Poor Pennsylvania School District Struggles Against Closure

The struggling Chester Upland School District may be about to completely run out of cash, after nearly two decades of being financially distressed.

Hoping to avoid a shutdown, the school filed a lawsuit that declared a “cash-flow crisis” whereby they won’t be able to make payroll unless the state advances the district $18.7 million in expected funding, writes Patrick Walters at the Associated Press.

Administrators in the Chester Upland School District, one of Pennsylvania’s poorest systems, have asked a judge to tell state Education Secretary Ronald Tomalis that he must act to provide students in the district with a “thorough and efficient educational system.”

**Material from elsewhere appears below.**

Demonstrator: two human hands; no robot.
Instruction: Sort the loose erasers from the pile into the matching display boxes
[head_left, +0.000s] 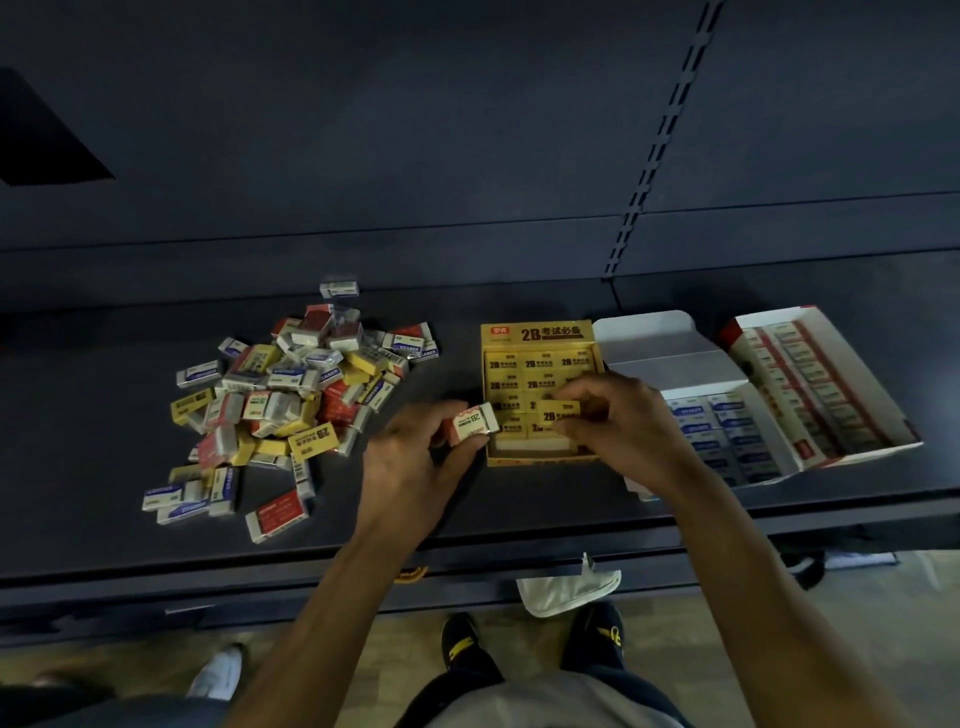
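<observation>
The right hand (623, 426) pinches a yellow 2B eraser (558, 413) over the yellow display box (535, 333); the left hand (410, 467) grips a seemingly red-sleeved eraser (472, 423), easily misfiled there.

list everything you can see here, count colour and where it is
loose erasers: many, yellow, red, blue-white, piled on shelf left
yellow display box: one, yellow, shelf centre
white display box: one, white, blue erasers inside, right of yellow display box
red display box: one, red-white, far right
yellow eraser: one, over yellow display box
red-and-white eraser: one, beside its left edge
shelf: one, dark
white cloth: one, shelf front
black shoes: two, yellow-marked, floor
left hand: pinches red-and-white eraser
right hand: pinches yellow eraser
</observation>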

“We’re doing everything we can to keep the district running,” said Thom Persing, acting deputy superintendent.

Persing said the school is trying to set up contingency plans in case the state funding doesn’t arrive, with officials prioritizing the preservation of programs for special education students and seniors.

However, Tim Eller, an Education Department spokesman, said advancing money is not fixing the problem.

“The mismanagement of money is the utmost concern,” he said.

The school board says they inherited their budget problems after years of state control. The state says the board brought back several dozen staff members in 2011 without any plan in place to cover the $6 million cost.

The state also notes that the school budget did not account for $27 million of payroll, insurance, unemployment compensation and other costs, writes Walters.

Breon Patterson, 17, a junior, said his mother has talked to him about moving if the system shuts down. Anxious parents across the district are looking at all sorts of measures to ensure their children stay in school.

“They’re playing us like we’re a joke,” said Darius Fassett, 16, a junior at Science and Discovery High School.

“If it were a different district, with higher test scores, they wouldn’t be playing with us.”

Danyel Jennings, a nurse who campaigned for state funding and raised hundreds of signatures for an online petition, said she would have to resort to home-schooling her 16-year-old son if the school shuts down.